== WHAT NEEDS TO BE DONE ==
Every entry is to be printed again precisely as given.

== SOURCE INFORMATION ==
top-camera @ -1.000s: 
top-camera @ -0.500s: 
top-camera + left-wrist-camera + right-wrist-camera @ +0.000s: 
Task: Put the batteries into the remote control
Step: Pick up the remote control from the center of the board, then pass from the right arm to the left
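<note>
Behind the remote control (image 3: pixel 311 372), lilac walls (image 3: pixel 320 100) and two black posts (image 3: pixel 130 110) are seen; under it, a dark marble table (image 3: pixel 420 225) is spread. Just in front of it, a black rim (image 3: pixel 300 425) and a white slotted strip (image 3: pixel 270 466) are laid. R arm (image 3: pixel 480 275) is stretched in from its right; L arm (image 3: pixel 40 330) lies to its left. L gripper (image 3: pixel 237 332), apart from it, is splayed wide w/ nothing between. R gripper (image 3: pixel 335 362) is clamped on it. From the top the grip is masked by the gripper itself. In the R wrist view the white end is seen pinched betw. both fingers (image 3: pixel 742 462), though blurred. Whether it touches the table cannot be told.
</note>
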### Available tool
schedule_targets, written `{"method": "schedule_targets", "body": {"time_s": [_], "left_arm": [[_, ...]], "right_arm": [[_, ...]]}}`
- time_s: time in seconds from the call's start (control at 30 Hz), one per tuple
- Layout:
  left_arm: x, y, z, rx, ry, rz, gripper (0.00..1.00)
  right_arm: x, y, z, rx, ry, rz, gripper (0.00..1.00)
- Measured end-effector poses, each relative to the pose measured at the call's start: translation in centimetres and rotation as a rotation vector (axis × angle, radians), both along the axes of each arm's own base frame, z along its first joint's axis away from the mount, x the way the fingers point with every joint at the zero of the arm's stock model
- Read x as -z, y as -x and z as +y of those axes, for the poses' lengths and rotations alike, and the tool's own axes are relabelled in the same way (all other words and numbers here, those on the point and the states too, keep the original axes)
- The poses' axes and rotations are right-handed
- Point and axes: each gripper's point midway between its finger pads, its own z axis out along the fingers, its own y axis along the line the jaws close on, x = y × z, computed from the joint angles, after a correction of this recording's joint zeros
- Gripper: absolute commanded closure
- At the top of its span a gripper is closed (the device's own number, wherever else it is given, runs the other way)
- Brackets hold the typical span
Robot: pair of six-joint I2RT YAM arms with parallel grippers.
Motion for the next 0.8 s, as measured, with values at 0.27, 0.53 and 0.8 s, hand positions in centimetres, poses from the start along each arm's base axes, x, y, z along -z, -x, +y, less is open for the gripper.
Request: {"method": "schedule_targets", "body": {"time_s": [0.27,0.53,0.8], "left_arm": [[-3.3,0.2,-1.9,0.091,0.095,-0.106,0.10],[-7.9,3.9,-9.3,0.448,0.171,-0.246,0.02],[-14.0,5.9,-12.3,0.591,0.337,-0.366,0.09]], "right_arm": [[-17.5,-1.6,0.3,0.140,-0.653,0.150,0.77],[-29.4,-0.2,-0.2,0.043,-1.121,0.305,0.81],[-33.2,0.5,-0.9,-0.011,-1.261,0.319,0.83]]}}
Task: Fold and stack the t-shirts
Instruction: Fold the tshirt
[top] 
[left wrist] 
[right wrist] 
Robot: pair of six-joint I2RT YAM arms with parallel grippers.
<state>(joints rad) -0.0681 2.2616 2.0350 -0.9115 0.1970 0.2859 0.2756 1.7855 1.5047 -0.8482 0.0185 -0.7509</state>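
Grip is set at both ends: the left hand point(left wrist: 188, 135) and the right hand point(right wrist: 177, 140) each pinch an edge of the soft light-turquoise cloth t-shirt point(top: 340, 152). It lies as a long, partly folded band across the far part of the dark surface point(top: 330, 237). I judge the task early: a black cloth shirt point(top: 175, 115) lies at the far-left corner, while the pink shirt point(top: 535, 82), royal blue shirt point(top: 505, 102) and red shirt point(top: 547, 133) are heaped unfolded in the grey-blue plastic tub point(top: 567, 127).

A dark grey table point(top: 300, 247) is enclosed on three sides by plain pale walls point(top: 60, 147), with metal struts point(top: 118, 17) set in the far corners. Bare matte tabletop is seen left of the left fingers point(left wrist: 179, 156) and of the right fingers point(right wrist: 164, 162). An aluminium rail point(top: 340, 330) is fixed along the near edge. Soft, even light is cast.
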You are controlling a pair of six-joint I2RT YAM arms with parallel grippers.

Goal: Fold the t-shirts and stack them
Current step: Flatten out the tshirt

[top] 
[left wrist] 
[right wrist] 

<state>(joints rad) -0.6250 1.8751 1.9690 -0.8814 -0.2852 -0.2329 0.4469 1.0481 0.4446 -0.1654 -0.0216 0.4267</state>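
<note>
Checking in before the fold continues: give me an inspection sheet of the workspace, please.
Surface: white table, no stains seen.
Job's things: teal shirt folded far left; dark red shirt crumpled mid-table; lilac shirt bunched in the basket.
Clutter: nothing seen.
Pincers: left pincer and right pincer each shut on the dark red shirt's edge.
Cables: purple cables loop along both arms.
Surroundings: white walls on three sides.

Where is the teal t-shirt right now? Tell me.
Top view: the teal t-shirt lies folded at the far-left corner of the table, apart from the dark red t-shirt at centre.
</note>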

== OUTPUT OF THE EXERCISE ==
top-camera @ -1.000s: 
top-camera @ -0.500s: 
top-camera + left-wrist-camera + right-wrist-camera @ +0.000s: 
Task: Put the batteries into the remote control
Step: Pick up the remote control from the center of the board, then pass from the right arm to the left
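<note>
Behind the remote control (image 3: pixel 311 372), lilac walls (image 3: pixel 320 100) and two black posts (image 3: pixel 130 110) are seen; under it, a dark marble table (image 3: pixel 420 225) is spread. Just in front of it, a black rim (image 3: pixel 300 425) and a white slotted strip (image 3: pixel 270 466) are laid. R arm (image 3: pixel 480 275) is stretched in from its right; L arm (image 3: pixel 40 330) lies to its left. L gripper (image 3: pixel 237 332), apart from it, is splayed wide w/ nothing between. R gripper (image 3: pixel 335 362) is clamped on it. From the top the grip is masked by the gripper itself. In the R wrist view the white end is seen pinched betw. both fingers (image 3: pixel 742 462), though blurred. Whether it touches the table cannot be told.
</note>
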### Available tool
schedule_targets, written `{"method": "schedule_targets", "body": {"time_s": [_], "left_arm": [[_, ...]], "right_arm": [[_, ...]]}}`
- time_s: time in seconds from the call's start (control at 30 Hz), one per tuple
- Layout:
  left_arm: x, y, z, rx, ry, rz, gripper (0.00..1.00)
  right_arm: x, y, z, rx, ry, rz, gripper (0.00..1.00)
- Measured end-effector poses, each relative to the pose measured at the call's start: translation in centimetres and rotation as a rotation vector (axis × angle, radians), both along the axes of each arm's own base frame, z along its first joint's axis away from the mount, x the way the fingers point with every joint at the zero of the arm's stock model
- Read x as -z, y as -x and z as +y of those axes, for the poses' lengths and rotations alike, and the tool's own axes are relabelled in the same way (all other words and numbers here, those on the point and the states too, keep the original axes)
- The poses' axes and rotations are right-handed
- Point and axes: each gripper's point midway between its finger pads, its own z axis out along the fingers, its own y axis along the line the jaws close on, x = y × z, computed from the joint angles, after a correction of this recording's joint zeros
- Gripper: absolute commanded closure
- At the top of its span a gripper is closed (the device's own number, wherever else it is given, runs the other way)
- Brackets hold the typical span
Robot: pair of six-joint I2RT YAM arms with parallel grippers.
Motion for the next 0.8 s, as measured, with values at 0.27, 0.53 and 0.8 s, hand positions in centimetres, poses from the start along each arm's base axes, x, y, z along -z, -x, +y, less is open for the gripper.
Request: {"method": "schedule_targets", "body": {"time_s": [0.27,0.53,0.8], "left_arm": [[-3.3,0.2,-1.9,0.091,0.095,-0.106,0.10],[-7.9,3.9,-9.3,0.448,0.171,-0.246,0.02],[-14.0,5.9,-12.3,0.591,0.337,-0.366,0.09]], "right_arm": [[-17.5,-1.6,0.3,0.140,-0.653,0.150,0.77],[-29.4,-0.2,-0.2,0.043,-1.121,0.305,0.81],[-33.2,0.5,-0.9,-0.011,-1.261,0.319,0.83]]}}
Task: Fold and stack the t-shirts
Instruction: Fold the tshirt
[top] 
[left wrist] 
[right wrist] 
Robot: pair of six-joint I2RT YAM arms with parallel grippers.
<state>(joints rad) -0.0681 2.2616 2.0350 -0.9115 0.1970 0.2859 0.2756 1.7855 1.5047 -0.8482 0.0185 -0.7509</state>
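Grip is set at both ends: the left hand point(left wrist: 188, 135) and the right hand point(right wrist: 177, 140) each pinch an edge of the soft light-turquoise cloth t-shirt point(top: 340, 152). It lies as a long, partly folded band across the far part of the dark surface point(top: 330, 237). I judge the task early: a black cloth shirt point(top: 175, 115) lies at the far-left corner, while the pink shirt point(top: 535, 82), royal blue shirt point(top: 505, 102) and red shirt point(top: 547, 133) are heaped unfolded in the grey-blue plastic tub point(top: 567, 127).

A dark grey table point(top: 300, 247) is enclosed on three sides by plain pale walls point(top: 60, 147), with metal struts point(top: 118, 17) set in the far corners. Bare matte tabletop is seen left of the left fingers point(left wrist: 179, 156) and of the right fingers point(right wrist: 164, 162). An aluminium rail point(top: 340, 330) is fixed along the near edge. Soft, even light is cast.
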You are controlling a pair of six-joint I2RT YAM arms with parallel grippers.

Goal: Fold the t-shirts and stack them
Current step: Flatten out the tshirt

[top] 
[left wrist] 
[right wrist] 

<state>(joints rad) -0.6250 1.8751 1.9690 -0.8814 -0.2852 -0.2329 0.4469 1.0481 0.4446 -0.1654 -0.0216 0.4267</state>
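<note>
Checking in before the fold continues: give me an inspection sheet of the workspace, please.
Surface: white table, no stains seen.
Job's things: teal shirt folded far left; dark red shirt crumpled mid-table; lilac shirt bunched in the basket.
Clutter: nothing seen.
Pincers: left pincer and right pincer each shut on the dark red shirt's edge.
Cables: purple cables loop along both arms.
Surroundings: white walls on three sides.

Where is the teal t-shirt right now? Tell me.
Top view: the teal t-shirt lies folded at the far-left corner of the table, apart from the dark red t-shirt at centre.
</note>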

With this, the exercise is complete.